EXERCISE: The answer must restate every record word for word.

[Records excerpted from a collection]

Start of Block

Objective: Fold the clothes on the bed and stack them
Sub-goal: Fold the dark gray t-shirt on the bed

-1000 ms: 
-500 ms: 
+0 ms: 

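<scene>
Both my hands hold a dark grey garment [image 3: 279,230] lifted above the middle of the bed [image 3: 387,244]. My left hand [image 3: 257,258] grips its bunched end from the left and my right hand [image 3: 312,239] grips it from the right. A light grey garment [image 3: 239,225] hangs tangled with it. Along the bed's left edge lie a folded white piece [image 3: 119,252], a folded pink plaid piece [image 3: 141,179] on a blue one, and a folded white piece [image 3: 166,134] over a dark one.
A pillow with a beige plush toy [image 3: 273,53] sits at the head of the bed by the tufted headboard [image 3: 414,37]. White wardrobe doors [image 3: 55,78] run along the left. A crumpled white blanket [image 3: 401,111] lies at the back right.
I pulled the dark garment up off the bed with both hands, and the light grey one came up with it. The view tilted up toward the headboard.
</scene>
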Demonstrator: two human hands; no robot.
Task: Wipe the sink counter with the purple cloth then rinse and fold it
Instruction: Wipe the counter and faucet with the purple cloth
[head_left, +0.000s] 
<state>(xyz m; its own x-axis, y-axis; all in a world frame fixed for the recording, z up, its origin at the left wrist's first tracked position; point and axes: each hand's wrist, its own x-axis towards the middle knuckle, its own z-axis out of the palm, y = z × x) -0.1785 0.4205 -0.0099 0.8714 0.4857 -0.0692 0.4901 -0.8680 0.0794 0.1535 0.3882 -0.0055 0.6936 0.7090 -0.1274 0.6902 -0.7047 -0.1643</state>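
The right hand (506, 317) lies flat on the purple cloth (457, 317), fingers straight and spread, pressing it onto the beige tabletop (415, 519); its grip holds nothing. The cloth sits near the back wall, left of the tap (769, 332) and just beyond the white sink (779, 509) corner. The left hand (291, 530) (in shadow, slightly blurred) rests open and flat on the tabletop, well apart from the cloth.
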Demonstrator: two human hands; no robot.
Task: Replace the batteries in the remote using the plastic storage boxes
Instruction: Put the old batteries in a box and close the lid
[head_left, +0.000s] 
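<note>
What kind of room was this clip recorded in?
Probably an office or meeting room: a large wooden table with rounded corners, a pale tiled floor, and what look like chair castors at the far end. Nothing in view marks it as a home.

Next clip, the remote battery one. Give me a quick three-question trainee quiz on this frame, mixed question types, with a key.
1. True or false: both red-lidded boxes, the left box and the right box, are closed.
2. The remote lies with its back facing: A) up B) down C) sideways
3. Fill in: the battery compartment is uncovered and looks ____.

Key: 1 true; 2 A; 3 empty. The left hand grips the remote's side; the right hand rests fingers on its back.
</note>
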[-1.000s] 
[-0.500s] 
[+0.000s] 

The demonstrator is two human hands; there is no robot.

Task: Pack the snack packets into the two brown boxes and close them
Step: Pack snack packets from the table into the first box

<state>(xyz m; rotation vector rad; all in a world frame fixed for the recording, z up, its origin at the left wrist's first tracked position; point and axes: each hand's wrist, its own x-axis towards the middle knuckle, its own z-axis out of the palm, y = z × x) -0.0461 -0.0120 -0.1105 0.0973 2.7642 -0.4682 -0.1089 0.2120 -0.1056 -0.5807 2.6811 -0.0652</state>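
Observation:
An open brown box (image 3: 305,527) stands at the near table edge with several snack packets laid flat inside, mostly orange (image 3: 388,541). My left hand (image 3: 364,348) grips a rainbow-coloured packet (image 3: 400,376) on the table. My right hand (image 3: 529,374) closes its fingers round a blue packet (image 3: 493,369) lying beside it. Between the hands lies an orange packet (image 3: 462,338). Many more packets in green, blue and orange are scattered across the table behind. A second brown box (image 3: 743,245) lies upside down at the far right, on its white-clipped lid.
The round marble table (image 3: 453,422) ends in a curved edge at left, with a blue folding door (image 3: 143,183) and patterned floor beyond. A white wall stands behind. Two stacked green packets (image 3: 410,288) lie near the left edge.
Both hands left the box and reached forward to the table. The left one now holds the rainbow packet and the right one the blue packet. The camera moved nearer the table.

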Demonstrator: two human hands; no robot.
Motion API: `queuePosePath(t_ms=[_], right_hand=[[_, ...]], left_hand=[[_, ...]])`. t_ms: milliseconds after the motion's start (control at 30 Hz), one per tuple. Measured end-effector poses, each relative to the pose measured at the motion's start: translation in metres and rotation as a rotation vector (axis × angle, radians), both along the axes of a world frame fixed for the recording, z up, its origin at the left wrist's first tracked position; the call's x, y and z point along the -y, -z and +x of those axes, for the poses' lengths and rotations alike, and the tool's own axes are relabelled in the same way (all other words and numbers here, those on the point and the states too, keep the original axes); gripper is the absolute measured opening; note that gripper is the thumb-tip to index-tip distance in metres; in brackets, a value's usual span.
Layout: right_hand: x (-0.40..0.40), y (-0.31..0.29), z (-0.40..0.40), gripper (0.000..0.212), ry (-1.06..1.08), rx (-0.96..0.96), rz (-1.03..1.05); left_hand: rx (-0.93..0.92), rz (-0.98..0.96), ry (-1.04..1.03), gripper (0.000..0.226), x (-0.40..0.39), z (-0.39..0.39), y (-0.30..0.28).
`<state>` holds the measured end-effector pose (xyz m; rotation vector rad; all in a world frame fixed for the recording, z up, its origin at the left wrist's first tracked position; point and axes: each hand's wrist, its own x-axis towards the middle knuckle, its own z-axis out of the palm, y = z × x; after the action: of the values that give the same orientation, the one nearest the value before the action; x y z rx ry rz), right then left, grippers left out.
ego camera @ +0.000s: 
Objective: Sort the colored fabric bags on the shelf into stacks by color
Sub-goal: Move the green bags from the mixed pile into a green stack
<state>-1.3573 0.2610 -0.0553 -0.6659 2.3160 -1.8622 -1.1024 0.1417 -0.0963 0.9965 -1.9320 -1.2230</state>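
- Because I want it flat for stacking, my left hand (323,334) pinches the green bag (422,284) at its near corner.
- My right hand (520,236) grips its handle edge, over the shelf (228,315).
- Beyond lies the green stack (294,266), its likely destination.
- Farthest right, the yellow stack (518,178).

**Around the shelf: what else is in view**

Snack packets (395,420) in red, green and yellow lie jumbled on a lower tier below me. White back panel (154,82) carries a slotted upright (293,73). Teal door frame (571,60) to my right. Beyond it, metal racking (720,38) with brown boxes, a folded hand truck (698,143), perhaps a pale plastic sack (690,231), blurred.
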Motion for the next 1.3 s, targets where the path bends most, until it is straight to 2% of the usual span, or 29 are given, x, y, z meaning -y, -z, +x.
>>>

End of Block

OUTPUT OF THE TASK:
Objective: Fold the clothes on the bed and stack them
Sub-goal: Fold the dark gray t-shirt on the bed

-1000 ms: 
-500 ms: 
+0 ms: 

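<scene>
Both my hands hold a dark grey garment [image 3: 279,230] lifted above the middle of the bed [image 3: 387,244]. My left hand [image 3: 257,258] grips its bunched end from the left and my right hand [image 3: 312,239] grips it from the right. A light grey garment [image 3: 239,225] hangs tangled with it. Along the bed's left edge lie a folded white piece [image 3: 119,252], a folded pink plaid piece [image 3: 141,179] on a blue one, and a folded white piece [image 3: 166,134] over a dark one.
A pillow with a beige plush toy [image 3: 273,53] sits at the head of the bed by the tufted headboard [image 3: 414,37]. White wardrobe doors [image 3: 55,78] run along the left. A crumpled white blanket [image 3: 401,111] lies at the back right.
I pulled the dark garment up off the bed with both hands, and the light grey one came up with it. The view tilted up toward the headboard.
</scene>
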Demonstrator: two human hands; no robot.
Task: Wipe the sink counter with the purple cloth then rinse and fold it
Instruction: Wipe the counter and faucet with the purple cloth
[head_left, +0.000s] 
<state>(xyz m; its own x-axis, y-axis; all in a world frame fixed for the recording, z up, its origin at the left wrist's first tracked position; point and axes: each hand's wrist, its own x-axis towards the middle knuckle, its own z-axis out of the palm, y = z × x) -0.1785 0.4205 -0.0099 0.8714 0.4857 -0.0692 0.4901 -0.8680 0.0794 0.1535 0.3882 -0.0055 0.6936 0.7090 -0.1274 0.6902 -0.7047 -0.1643</state>
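The right hand (506, 317) lies flat on the purple cloth (457, 317), fingers straight and spread, pressing it onto the beige tabletop (415, 519); its grip holds nothing. The cloth sits near the back wall, left of the tap (769, 332) and just beyond the white sink (779, 509) corner. The left hand (291, 530) (in shadow, slightly blurred) rests open and flat on the tabletop, well apart from the cloth.
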Demonstrator: two human hands; no robot.
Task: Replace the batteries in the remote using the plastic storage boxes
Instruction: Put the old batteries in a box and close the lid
[head_left, +0.000s] 
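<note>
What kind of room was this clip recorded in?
Probably an office or meeting room: a large wooden table with rounded corners, a pale tiled floor, and what look like chair castors at the far end. Nothing in view marks it as a home.

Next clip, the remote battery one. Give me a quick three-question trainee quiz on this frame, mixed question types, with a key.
1. True or false: both red-lidded boxes, the left box and the right box, are closed.
2. The remote lies with its back facing: A) up B) down C) sideways
3. Fill in: the battery compartment is uncovered and looks ____.

Key: 1 true; 2 A; 3 empty. The left hand grips the remote's side; the right hand rests fingers on its back.
</note>
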[-1.000s] 
[-0.500s] 
[+0.000s] 

The demonstrator is two human hands; there is no robot.

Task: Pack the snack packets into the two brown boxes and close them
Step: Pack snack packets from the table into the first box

<state>(xyz m; rotation vector rad; all in a world frame fixed for the recording, z up, its origin at the left wrist's first tracked position; point and axes: each hand's wrist, its own x-axis towards the middle knuckle, its own z-axis out of the palm, y = z × x) -0.0461 -0.0120 -0.1105 0.0973 2.7642 -0.4682 -0.1089 0.2120 -0.1056 -0.5807 2.6811 -0.0652</state>
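Observation:
An open brown box (image 3: 305,527) stands at the near table edge with several snack packets laid flat inside, mostly orange (image 3: 388,541). My left hand (image 3: 364,348) grips a rainbow-coloured packet (image 3: 400,376) on the table. My right hand (image 3: 529,374) closes its fingers round a blue packet (image 3: 493,369) lying beside it. Between the hands lies an orange packet (image 3: 462,338). Many more packets in green, blue and orange are scattered across the table behind. A second brown box (image 3: 743,245) lies upside down at the far right, on its white-clipped lid.
The round marble table (image 3: 453,422) ends in a curved edge at left, with a blue folding door (image 3: 143,183) and patterned floor beyond. A white wall stands behind. Two stacked green packets (image 3: 410,288) lie near the left edge.
Both hands left the box and reached forward to the table. The left one now holds the rainbow packet and the right one the blue packet. The camera moved nearer the table.
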
Demonstrator: two human hands; no robot.
Motion API: `queuePosePath(t_ms=[_], right_hand=[[_, ...]], left_hand=[[_, ...]])`. t_ms: milliseconds after the motion's start (control at 30 Hz), one per tuple. Measured end-effector poses, each relative to the pose measured at the motion's start: translation in metres and rotation as a rotation vector (axis × angle, radians), both along the axes of a world frame fixed for the recording, z up, its origin at the left wrist's first tracked position; the call's x, y and z point along the -y, -z and +x of those axes, for the poses' lengths and rotations alike, and the tool's own axes are relabelled in the same way (all other words and numbers here, those on the point and the states too, keep the original axes); gripper is the absolute measured opening; note that gripper is the thumb-tip to index-tip distance in metres; in brackets, a value's usual span.
Layout: right_hand: x (-0.40..0.40), y (-0.31..0.29), z (-0.40..0.40), gripper (0.000..0.212), ry (-1.06..1.08), rx (-0.96..0.96), rz (-1.03..1.05); left_hand: rx (-0.93..0.92), rz (-0.98..0.96), ry (-1.04..1.03), gripper (0.000..0.226), x (-0.40..0.39), z (-0.39..0.39), y (-0.30..0.28).
`<state>` holds the measured end-effector pose (xyz m; rotation vector rad; all in a world frame fixed for the recording, z up, its origin at the left wrist's first tracked position; point and axes: each hand's wrist, its own x-axis towards the middle knuckle, its own z-axis out of the palm, y = z × x; after the action: of the values that give the same orientation, the one nearest the value before the action; x y z rx ry rz), right then left, grippers left out.
ego camera @ +0.000s: 
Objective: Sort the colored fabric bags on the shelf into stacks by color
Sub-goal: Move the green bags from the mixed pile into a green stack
<state>-1.3573 0.2610 -0.0553 -0.6659 2.3160 -1.8622 -1.1024 0.1417 -0.0963 0.9965 -1.9320 -1.2230</state>
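- Because I want it flat for stacking, my left hand (323,334) pinches the green bag (422,284) at its near corner.
- My right hand (520,236) grips its handle edge, over the shelf (228,315).
- Beyond lies the green stack (294,266), its likely destination.
- Farthest right, the yellow stack (518,178).

**Around the shelf: what else is in view**

Snack packets (395,420) in red, green and yellow lie jumbled on a lower tier below me. White back panel (154,82) carries a slotted upright (293,73). Teal door frame (571,60) to my right. Beyond it, metal racking (720,38) with brown boxes, a folded hand truck (698,143), perhaps a pale plastic sack (690,231), blurred.
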Motion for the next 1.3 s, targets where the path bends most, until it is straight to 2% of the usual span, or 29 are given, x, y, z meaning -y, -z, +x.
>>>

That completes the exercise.